In this conversation with Katy Hessel, the artist reflects on her time in Venice and the city's influence on her most recent paintings, which are on view exclusively online and in our new virtual gallery on Vortic. Vortic Collect is available to download from the App Store.

 

What does paint mean to you?

I love paint. I think it’s delicious. I find it the most thrilling, exciting stuff. I like the idea of it being excessive and luxuriating in it. And I hope that comes through in my work.

 

You often talk about paint and food. How do they relate in your mind?

I like the idea of food in relation to paint. I think there's something alluring about that, and also maybe a little bit repugnant at the same time. It shares some of the same connotations of excess with the Rococo.

 

Do you paint with an idea of excess in mind?

I do want my work to have a sense of fullness, kind of like a mouthful or something. I think about eating cake when making paintings! Most of my ideas come from consumerism, and that's massively tied up with ideas of the feminine and women.

 

When did you first start using oil paint and how has this evolved?

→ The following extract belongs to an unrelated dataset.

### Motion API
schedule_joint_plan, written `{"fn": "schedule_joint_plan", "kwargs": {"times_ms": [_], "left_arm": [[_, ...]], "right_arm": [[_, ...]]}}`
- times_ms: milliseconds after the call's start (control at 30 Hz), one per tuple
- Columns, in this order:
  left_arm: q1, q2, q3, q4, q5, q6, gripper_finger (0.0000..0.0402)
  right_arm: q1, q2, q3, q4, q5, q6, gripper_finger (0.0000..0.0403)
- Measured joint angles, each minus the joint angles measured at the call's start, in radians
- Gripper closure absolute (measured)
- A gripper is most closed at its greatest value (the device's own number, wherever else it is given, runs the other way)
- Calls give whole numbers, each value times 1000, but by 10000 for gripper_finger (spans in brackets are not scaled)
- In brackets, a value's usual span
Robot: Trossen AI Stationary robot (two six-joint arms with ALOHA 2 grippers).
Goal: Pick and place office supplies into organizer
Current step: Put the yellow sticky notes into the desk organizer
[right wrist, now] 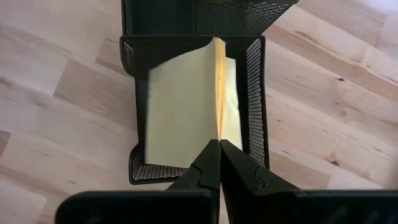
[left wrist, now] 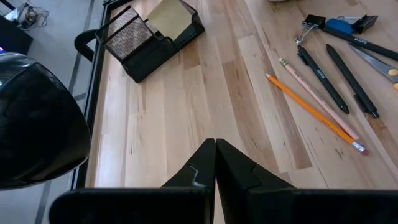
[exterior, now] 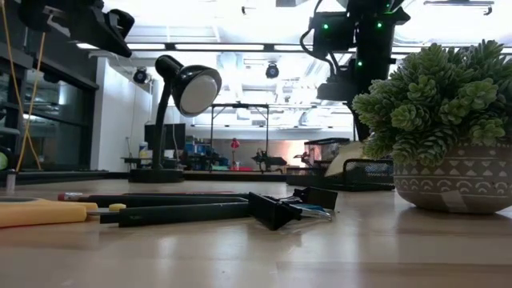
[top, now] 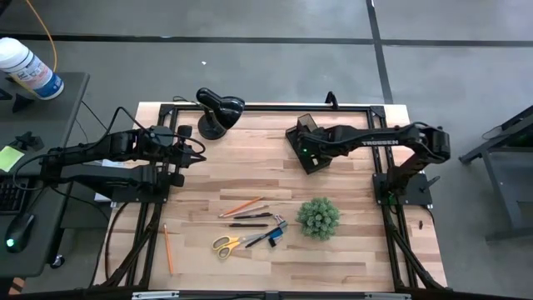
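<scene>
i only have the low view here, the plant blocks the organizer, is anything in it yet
Observer: Yes. The yellow sticky-note pad lies in the lower tray of the organizer, top sheets lifted.
Operator: where's the right gripper
Observer: The right gripper is shut, directly above the pad's raised edge.
Operator: and the left one
Observer: The left gripper is shut over bare table near the lamp, holding nothing.
Operator: anything left outside
Observer: Yes, the scissors lie beside the pens.

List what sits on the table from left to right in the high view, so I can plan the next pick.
Lone pencil → desk lamp → yellow-handled scissors → blue clip → organizer under the right hand → green plant. The pens and pencils between the scissors and the clip overlap, so I leave them out.
</scene>
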Motion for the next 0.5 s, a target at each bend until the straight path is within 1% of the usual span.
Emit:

I started using oil paint when I trained as a portrait painter, and I love how malleable it is – it spreads really beautifully. What I’m trying to do nowadays is to morph in and out of figuration. There isn't a more perfect material because oil paint stays in flux for such a long time.

 

How do you use light in your work?

I think of light as being a really good way of binding a painting together. If I'm wanting to bring in lots of different elements, it unifies them. I prime with white and then I add a wash of yellow over the top of it. Then I wipe that back in places where I want it to be really bright – so the light shines in and bounces off the white. I started using yellow over the really bright primer after looking at Turner's work, which has the most incredible sense of light, kind of glowing from behind. I just really loved the idea that as they're getting older, the paint on the top is fading or thinning while the white is showing through more and more, so they're getting brighter and brighter as time goes by.

 

‘The light was amazing, I think because so much of it is made up of reflection…’

 

Tell us about your experience of Venice. Why were you drawn to the city?

I think Venice is such an interesting place especially in the eighteenth century when it was at the peak of playfulness. I had looked at Italian Rococo paintings, and I hadn't quite understood where they fitted in with the French. So it was really good to look at the work and try and understand what the Italian Rococo was, because it still is quite religious compared to the French work, which I think is characterised by a move away from religious subject matter. 

 

How was the experience of seeing Italian Rococo paintings first-hand?

It was amazing. Because I’d mostly seen them in reproductions, it was great to go back every day. Each time you’d see something different. Different things were revealed in the colours, or you’d get a totally different feel for the work depending on where you were standing. A lot of them were site specific, so you entered the painting, as it were, with the direction of the light in mind. 

 

Did your understanding of Italian Rococo art change?

I think it was just so valuable to be able to look at the works over and over again. Especially the Tiepolos. At first I think I was sort of shoehorning his work into what I knew about French Rococo and I was trying to make sense of it like that. And then I went and saw the amazing oval ceiling in Santa Maria de la Visitazione, which is where Vivaldi taught and composed. Just knowing that and thinking about the music while I was in there, it all sort of made sense to me suddenly, and I began to understand his work. It's like choreography. 

 

What made experiencing the Tiepolo ceiling so revelatory?

Walking under that ceiling is phenomenal. You move from the little islands, each with their own episodes. Maybe there’s a trumpet that makes you move on to the next section. And then there's an angel and you kind of have this moment of suspension. The different pacing of the different sections is so musical. I think I began to think more about the dynamics of looking at a painting. And that was really important to the work I made.

 

Tell us about the studio in Venice. Did it have an impact on the work you made?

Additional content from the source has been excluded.